During the most recent fiscal quarter, there has not occurred any change in our internal control over financial reporting that has materially affected, or is reasonably likely to materially affect, our internal control over financial reporting.
Our disclosure controls and procedures are designed to provide reasonable assurance of achieving their objectives as specified above. Management does not expect, however, that our disclosure controls and procedures will prevent or detect all errors and fraud. Any control system, no matter how well designed and operated, is based upon certain assumptions and can provide only reasonable, not absolute, assurance that its objectives will be met. Further, no evaluation of controls can provide absolute assurance that misstatements due to error or fraud will not occur or that all control issues and instances of fraud, if any, within our company have been detected.

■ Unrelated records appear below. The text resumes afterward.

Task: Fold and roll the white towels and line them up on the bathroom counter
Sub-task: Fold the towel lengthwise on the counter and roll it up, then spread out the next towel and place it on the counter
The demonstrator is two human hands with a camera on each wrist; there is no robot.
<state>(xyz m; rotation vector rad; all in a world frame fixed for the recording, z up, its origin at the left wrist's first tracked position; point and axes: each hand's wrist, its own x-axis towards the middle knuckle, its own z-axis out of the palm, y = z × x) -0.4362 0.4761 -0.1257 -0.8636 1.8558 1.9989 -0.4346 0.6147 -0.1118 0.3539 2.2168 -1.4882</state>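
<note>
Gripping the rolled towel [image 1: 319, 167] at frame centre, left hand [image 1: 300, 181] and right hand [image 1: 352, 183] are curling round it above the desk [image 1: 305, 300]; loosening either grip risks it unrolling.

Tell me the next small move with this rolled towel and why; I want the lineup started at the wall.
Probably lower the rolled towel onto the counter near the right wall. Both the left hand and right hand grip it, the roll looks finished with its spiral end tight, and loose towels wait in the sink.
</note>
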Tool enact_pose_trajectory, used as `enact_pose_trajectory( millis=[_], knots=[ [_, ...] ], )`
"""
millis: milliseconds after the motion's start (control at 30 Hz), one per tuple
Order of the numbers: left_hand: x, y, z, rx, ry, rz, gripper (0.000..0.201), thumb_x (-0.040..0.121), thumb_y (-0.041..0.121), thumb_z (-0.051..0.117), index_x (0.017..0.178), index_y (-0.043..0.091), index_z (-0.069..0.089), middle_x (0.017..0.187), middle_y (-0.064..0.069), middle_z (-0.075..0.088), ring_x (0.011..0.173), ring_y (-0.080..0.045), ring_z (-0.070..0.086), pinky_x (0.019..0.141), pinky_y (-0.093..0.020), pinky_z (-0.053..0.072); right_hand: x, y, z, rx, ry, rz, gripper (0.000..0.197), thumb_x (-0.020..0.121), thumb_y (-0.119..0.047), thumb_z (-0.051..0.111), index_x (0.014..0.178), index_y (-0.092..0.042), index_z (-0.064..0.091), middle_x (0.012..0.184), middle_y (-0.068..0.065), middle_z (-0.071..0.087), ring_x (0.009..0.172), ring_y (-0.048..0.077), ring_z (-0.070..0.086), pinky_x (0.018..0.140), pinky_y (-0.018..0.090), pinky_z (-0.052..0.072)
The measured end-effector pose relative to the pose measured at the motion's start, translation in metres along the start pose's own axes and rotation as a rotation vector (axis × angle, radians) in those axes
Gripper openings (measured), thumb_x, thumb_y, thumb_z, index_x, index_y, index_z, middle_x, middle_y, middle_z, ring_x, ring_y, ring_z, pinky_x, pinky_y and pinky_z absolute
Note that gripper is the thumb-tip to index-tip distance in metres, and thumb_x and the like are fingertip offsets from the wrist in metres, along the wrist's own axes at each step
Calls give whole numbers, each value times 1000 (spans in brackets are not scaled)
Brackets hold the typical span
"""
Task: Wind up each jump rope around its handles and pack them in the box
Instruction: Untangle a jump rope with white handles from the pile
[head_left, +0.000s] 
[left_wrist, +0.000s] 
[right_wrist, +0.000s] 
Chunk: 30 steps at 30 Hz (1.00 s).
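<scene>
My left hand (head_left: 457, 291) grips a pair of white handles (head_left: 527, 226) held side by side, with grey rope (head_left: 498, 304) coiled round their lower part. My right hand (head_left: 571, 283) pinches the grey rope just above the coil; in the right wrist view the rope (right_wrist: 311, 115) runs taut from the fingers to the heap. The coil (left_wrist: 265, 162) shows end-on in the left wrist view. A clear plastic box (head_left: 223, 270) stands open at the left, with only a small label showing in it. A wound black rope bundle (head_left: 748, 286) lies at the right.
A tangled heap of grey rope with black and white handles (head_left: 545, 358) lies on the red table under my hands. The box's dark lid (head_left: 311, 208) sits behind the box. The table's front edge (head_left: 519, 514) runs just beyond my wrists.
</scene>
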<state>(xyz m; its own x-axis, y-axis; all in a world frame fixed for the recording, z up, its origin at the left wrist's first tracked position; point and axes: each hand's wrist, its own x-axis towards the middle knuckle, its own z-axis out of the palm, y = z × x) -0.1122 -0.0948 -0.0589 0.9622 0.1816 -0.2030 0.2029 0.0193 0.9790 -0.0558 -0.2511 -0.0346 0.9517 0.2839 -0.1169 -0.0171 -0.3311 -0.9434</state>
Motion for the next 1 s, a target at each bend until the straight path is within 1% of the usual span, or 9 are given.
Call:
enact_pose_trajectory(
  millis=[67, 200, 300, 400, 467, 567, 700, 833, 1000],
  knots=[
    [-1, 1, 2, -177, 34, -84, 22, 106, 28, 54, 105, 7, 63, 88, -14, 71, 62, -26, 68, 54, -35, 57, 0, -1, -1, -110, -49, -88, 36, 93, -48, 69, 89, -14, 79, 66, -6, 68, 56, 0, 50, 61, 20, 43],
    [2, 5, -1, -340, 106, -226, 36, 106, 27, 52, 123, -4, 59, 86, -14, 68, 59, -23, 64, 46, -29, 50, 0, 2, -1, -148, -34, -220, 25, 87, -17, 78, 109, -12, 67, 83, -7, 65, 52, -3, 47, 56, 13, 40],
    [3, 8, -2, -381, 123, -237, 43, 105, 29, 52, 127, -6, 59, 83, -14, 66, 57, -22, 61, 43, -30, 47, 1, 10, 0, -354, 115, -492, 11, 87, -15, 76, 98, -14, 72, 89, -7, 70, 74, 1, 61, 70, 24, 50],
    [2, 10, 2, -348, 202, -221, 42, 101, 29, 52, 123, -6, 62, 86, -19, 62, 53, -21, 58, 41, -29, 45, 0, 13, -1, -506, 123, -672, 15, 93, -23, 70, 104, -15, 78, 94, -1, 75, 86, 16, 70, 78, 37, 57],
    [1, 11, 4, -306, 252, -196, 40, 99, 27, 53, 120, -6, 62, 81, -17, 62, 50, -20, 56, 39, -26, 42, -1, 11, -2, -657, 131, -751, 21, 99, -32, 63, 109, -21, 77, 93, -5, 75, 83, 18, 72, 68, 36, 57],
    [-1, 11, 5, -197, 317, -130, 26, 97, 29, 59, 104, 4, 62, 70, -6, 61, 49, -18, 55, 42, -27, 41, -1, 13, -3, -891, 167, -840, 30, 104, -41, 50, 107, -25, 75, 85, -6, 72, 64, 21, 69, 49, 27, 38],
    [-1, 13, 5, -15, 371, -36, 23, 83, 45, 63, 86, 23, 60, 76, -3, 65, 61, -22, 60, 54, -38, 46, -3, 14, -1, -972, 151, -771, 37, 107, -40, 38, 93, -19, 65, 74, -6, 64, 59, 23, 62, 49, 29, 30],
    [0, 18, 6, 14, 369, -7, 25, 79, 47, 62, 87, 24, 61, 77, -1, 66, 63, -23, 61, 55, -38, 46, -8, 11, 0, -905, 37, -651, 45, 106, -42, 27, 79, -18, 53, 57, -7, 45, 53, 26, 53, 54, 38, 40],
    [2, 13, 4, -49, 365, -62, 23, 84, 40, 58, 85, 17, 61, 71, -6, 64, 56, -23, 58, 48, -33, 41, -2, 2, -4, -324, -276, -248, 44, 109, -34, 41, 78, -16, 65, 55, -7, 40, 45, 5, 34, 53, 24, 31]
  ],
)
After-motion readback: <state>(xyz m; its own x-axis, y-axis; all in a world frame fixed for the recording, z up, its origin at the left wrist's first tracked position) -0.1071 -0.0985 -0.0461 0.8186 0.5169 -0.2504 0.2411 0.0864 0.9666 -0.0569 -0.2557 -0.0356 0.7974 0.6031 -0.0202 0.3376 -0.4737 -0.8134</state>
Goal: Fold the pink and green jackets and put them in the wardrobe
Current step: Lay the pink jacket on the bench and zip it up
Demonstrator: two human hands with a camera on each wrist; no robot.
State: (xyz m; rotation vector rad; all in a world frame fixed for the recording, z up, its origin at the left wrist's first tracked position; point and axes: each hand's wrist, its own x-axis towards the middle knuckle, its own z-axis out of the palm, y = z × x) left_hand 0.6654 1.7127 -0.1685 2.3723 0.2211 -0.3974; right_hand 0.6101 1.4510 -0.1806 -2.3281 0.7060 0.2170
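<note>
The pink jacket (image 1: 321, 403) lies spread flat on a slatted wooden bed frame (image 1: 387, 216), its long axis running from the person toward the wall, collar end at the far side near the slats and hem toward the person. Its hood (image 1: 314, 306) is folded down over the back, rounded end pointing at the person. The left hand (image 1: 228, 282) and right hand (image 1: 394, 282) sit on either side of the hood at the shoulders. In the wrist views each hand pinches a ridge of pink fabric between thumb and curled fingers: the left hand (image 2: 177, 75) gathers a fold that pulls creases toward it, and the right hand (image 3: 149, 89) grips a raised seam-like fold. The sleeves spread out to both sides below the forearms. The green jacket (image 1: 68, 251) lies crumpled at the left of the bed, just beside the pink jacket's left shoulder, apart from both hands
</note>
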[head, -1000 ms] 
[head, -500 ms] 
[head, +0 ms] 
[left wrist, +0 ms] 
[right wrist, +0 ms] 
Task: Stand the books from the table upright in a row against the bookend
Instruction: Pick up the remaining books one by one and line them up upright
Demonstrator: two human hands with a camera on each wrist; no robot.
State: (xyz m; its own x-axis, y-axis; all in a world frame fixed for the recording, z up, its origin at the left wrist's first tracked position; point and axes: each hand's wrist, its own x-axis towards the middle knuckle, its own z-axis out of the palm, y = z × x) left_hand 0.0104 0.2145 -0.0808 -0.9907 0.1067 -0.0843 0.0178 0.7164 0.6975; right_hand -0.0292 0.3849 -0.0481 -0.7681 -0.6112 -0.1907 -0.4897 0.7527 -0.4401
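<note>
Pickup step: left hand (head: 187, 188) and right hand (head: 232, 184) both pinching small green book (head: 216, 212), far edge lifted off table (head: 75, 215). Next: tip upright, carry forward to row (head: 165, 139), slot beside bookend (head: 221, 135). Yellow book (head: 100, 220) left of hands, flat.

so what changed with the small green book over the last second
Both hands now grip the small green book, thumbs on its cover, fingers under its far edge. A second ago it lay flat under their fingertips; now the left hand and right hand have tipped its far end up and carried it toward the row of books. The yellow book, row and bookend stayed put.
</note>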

Part II - Other Information
Item 1. Legal Proceedings
Please see the information set forth in Note 12 to our unaudited consolidated financial statements, included herein, under “Litigation, Regulatory and Taxation Matters.”
Item 1A. Risk Factors
The risk factors described under the heading “Risk Factors” in our Annual Report on Form 10-K for the year ended December 31, 2022 should be considered alongside the information contained in this report.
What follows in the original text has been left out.